In Clive Cussler’s adventure novel Treasure, the United States government builds a gravel pit over the site where series protagonist Dirk Pitt triggers a massive explosion that kills the villains during the story’s climax. “It’s already turning a profit,” one official notes.
Getting investment ideas from fiction may sound strange, but it’s a strategy I’ve successfully used many times.
Reading Treasure sparked my interest in gravel pits and “construction aggregates,” a surprisingly wide-moat sector that Peter Lynch highlighted in his 1989 classic One Up On Wall Street.
The gravel pit industry has created many family fortunes.
In 1919, entrepreneur Henry Crown borrowed $10,000 to start Material Service Corporation, a business that sold gravel, sand, and lime to construction companies. By 1951, the company was so successful that Crown purchased the Empire State Building.
Even today, the Crown family remains one of the wealthiest in America.

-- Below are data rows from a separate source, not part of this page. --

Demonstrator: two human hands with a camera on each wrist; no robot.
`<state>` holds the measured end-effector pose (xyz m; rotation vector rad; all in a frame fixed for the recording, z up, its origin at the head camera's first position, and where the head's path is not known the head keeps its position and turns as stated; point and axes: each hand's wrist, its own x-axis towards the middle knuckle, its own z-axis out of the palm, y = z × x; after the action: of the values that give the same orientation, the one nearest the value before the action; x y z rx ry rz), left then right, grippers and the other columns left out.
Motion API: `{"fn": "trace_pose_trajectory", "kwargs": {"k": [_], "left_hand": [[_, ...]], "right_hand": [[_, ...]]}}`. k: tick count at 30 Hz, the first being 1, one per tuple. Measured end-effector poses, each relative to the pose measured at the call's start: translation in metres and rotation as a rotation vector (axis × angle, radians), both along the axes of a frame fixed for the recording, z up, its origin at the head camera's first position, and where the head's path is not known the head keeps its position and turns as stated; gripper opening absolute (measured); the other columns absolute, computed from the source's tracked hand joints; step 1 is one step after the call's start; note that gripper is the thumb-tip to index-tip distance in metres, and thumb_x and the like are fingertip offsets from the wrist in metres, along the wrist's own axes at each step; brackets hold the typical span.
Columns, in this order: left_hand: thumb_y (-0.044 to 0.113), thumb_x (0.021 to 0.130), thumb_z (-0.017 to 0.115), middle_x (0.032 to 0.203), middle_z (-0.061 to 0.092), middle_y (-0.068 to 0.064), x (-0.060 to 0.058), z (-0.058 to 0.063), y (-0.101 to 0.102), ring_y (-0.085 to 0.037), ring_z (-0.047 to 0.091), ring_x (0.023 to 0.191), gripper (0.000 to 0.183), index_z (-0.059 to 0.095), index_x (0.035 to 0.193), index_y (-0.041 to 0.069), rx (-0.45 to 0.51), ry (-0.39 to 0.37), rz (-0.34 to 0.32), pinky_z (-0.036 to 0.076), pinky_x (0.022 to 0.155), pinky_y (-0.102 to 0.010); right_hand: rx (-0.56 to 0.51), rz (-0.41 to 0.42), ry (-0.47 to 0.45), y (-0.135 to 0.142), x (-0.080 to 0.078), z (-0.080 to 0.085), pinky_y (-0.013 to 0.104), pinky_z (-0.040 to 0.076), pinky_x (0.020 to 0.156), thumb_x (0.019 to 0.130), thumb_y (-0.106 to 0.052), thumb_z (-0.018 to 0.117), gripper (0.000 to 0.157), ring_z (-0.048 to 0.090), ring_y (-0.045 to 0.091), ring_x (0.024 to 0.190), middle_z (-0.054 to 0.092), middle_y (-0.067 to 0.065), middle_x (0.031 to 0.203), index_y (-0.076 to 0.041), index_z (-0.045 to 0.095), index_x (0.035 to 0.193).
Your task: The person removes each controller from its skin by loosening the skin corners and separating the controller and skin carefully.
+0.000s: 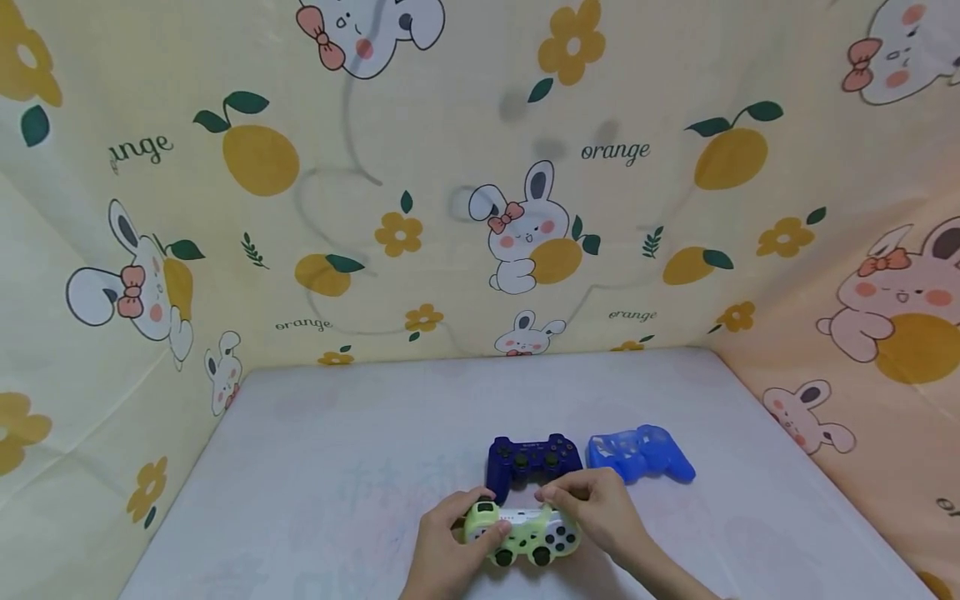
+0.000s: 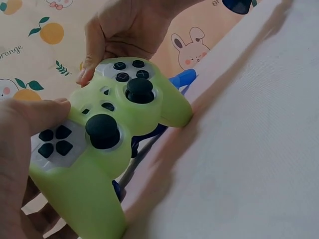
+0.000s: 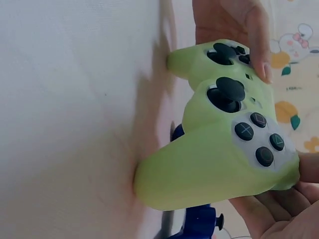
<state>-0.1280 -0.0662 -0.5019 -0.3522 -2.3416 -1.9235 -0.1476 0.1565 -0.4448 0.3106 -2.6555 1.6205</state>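
A white game controller (image 1: 516,517) sits inside a yellow-green silicone cover (image 2: 82,189), its black sticks and buttons showing through the openings. My left hand (image 1: 450,537) grips its left side, thumb across the front beside the direction buttons and fingers behind. At the upper right shoulder, my right hand (image 1: 603,510) pinches the edge of the cover between thumb and forefinger. In the right wrist view, the handles of the covered controller (image 3: 199,164) point down toward the tabletop. Just behind it lies a dark blue game controller (image 1: 498,468), partly hidden by the hands.
A bright blue silicone cover (image 1: 643,455) lies on the white tabletop (image 1: 337,450), right of the dark blue controller. Cloth walls (image 1: 450,150) printed with rabbits and oranges enclose the table at the back and both sides.
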Motion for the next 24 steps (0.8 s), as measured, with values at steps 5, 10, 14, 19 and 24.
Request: {"fn": "trace_pose_trajectory", "kwargs": {"k": [5,10,14,19,24], "left_hand": [[0.034,0.084,0.080,0.094,0.067,0.005,0.000,-0.003,0.000,-0.012,0.062,0.083,0.036,0.072,0.110,0.012,0.013,0.072,-0.001,0.055,0.074,-0.028],[0.032,0.083,0.081,0.092,0.066,0.004,0.000,-0.005,-0.001,-0.012,0.062,0.081,0.036,0.072,0.109,0.010,0.025,0.083,-0.011,0.056,0.072,-0.029],[0.030,0.083,0.081,0.093,0.067,0.004,0.001,-0.006,-0.001,-0.013,0.063,0.081,0.035,0.072,0.109,0.010,0.033,0.101,-0.015,0.056,0.073,-0.029],[0.030,0.083,0.081,0.093,0.067,0.005,0.002,-0.006,-0.001,-0.012,0.062,0.081,0.030,0.072,0.109,0.015,0.025,0.140,-0.014,0.056,0.072,-0.029],[0.028,0.084,0.081,0.092,0.067,0.004,0.004,-0.005,-0.001,-0.011,0.062,0.079,0.030,0.072,0.108,0.013,0.030,0.170,-0.013,0.056,0.070,-0.028]], "right_hand": [[-0.044,-0.079,-0.024,0.002,0.003,-0.003,0.025,0.053,0.066,0.089,-0.008,0.072,0.008,0.067,0.014,0.081,0.073,-0.001,0.080,-0.009,0.077,0.082],[-0.114,-0.095,-0.088,0.007,0.004,-0.006,0.027,0.054,0.063,0.090,-0.008,0.071,0.009,0.066,0.015,0.077,0.073,0.004,0.083,-0.003,0.075,0.084],[-0.183,-0.093,-0.136,0.012,0.004,-0.005,0.030,0.057,0.065,0.091,-0.008,0.070,0.012,0.069,0.019,0.075,0.073,0.011,0.084,0.003,0.073,0.088],[-0.223,-0.150,-0.168,0.019,0.010,-0.004,0.033,0.058,0.063,0.092,-0.007,0.069,0.016,0.070,0.027,0.069,0.071,0.016,0.080,0.009,0.071,0.093],[-0.283,-0.174,-0.227,0.026,0.011,-0.006,0.037,0.058,0.066,0.092,-0.003,0.068,0.018,0.071,0.030,0.072,0.071,0.019,0.083,0.013,0.069,0.097]]}}
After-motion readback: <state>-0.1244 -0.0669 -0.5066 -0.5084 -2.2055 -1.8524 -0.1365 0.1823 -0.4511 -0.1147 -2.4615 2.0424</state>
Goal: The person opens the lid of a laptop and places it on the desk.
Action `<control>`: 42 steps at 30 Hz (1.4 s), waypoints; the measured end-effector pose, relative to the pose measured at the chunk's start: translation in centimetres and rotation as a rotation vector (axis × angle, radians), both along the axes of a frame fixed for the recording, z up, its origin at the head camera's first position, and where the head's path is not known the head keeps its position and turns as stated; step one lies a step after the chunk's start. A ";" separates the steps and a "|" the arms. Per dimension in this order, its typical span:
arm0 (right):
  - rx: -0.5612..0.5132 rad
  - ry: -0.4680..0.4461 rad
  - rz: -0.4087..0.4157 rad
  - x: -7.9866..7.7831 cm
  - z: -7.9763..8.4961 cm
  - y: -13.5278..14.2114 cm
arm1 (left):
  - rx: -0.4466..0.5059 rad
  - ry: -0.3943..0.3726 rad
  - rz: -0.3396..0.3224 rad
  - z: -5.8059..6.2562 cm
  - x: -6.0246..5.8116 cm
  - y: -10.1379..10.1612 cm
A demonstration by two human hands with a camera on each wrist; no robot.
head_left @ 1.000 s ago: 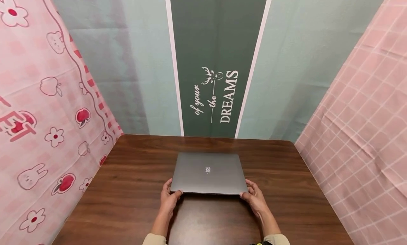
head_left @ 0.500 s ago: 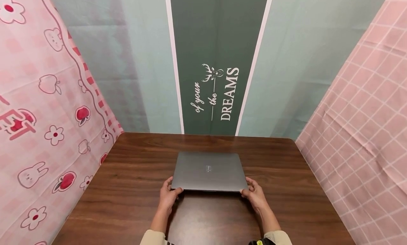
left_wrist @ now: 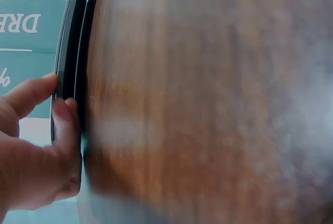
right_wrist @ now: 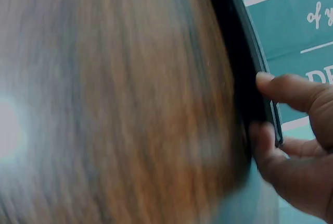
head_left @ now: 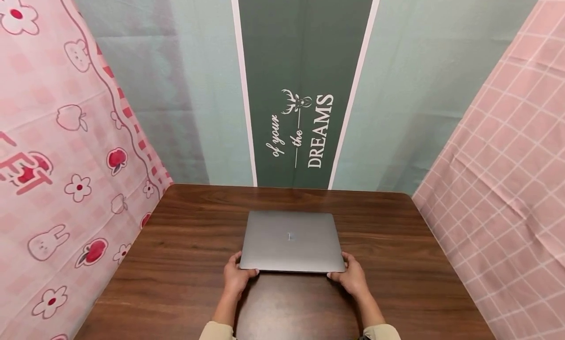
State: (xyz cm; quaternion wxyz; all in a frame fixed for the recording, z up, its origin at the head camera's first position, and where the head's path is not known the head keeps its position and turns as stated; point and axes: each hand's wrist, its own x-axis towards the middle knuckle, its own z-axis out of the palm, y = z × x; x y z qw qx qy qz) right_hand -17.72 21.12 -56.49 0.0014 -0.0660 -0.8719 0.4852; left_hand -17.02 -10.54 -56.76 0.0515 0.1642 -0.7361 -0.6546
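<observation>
A closed grey laptop [head_left: 289,251] with a small shiny logo on its lid is at the middle of the wooden table. My left hand [head_left: 237,278] grips its near left corner, thumb along the front edge and fingers at the side. At the near right corner my right hand [head_left: 353,278] holds it the same way. Both wrist views show the laptop's thin dark edge [left_wrist: 66,47] between thumb and fingers, close over the tabletop. The fingertips beneath the laptop are hidden in the head view.
The brown wooden table [head_left: 185,261] has rounded far corners. A green curtain [head_left: 295,45] with white lettering hangs behind it. Pink patterned cloth [head_left: 53,183] hangs on the left, and pink checked cloth [head_left: 503,183] on the right.
The laptop's near edge has come slightly toward me in the last half second. Both thumbs have shifted a little inward along that edge.
</observation>
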 end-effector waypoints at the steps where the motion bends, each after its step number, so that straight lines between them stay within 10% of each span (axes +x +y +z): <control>1: 0.053 0.006 -0.004 0.1 0.1 0.0 | -0.061 -0.005 0.003 0.0 0.0 0.1; 8: 0.231 0.031 -0.037 0.5 0.7 -0.6 | -0.378 -0.026 0.030 0.4 -0.3 -0.1; 42: 0.227 0.017 -0.122 1.1 0.1 -1.2 | -0.439 -0.062 0.025 0.7 -0.1 -0.2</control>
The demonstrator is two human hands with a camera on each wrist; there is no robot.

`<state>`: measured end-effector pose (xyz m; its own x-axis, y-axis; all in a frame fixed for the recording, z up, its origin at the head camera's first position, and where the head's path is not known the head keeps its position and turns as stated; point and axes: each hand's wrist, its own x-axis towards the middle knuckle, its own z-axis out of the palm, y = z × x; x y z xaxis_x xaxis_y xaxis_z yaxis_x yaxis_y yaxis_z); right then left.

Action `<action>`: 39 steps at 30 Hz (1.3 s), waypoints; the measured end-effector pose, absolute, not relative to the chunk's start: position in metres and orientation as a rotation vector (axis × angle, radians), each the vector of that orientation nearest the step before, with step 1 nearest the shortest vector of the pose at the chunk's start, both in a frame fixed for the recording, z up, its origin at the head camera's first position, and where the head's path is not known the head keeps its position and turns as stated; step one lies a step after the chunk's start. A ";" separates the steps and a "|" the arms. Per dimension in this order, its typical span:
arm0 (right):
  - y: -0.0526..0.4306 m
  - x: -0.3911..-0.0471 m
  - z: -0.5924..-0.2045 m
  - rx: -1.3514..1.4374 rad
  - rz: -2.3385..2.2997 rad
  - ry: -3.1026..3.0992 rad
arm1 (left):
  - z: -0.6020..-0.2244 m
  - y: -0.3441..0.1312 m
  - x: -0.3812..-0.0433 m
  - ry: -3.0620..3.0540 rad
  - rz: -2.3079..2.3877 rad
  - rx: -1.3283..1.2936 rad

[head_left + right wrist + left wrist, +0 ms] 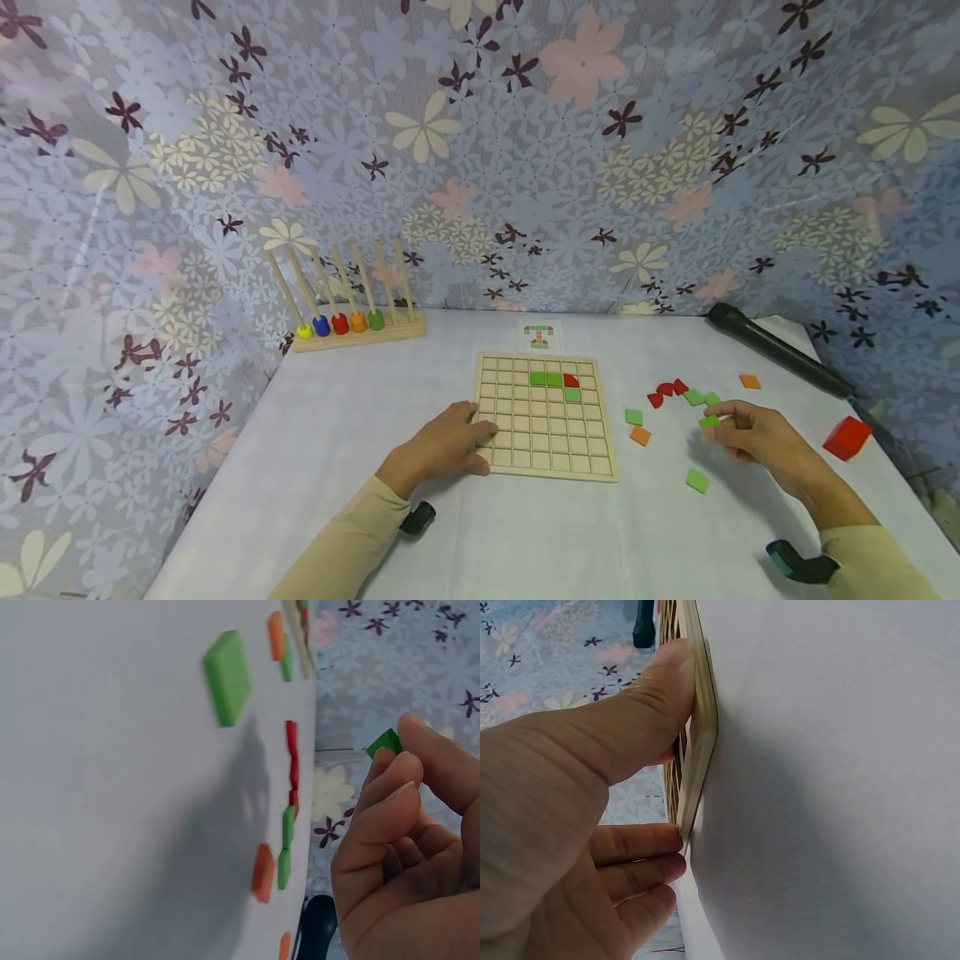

There are several publicly traded aggregate businesses, but Vulcan Materials Company (VMC) is one of the largest players in the sector. This report examines what the company does and why it could be a great long-term investment, despite its premium valuation and low starting yield.
Vulcan Materials dates back to 1909, when it was founded as the Birmingham Slag Company.
Sand, stone, and gravel are always in demand due to their foundational role in construction, particularly for roads. Vulcan was successful almost from the start and even performed relatively well during the Great Depression, thanks to contracts supplying aggregate to the Tennessee Valley Authority.
The company has been publicly traded since 1957 and has paid dividends for over 30 consecutive years, though it hasn’t consistently increased them.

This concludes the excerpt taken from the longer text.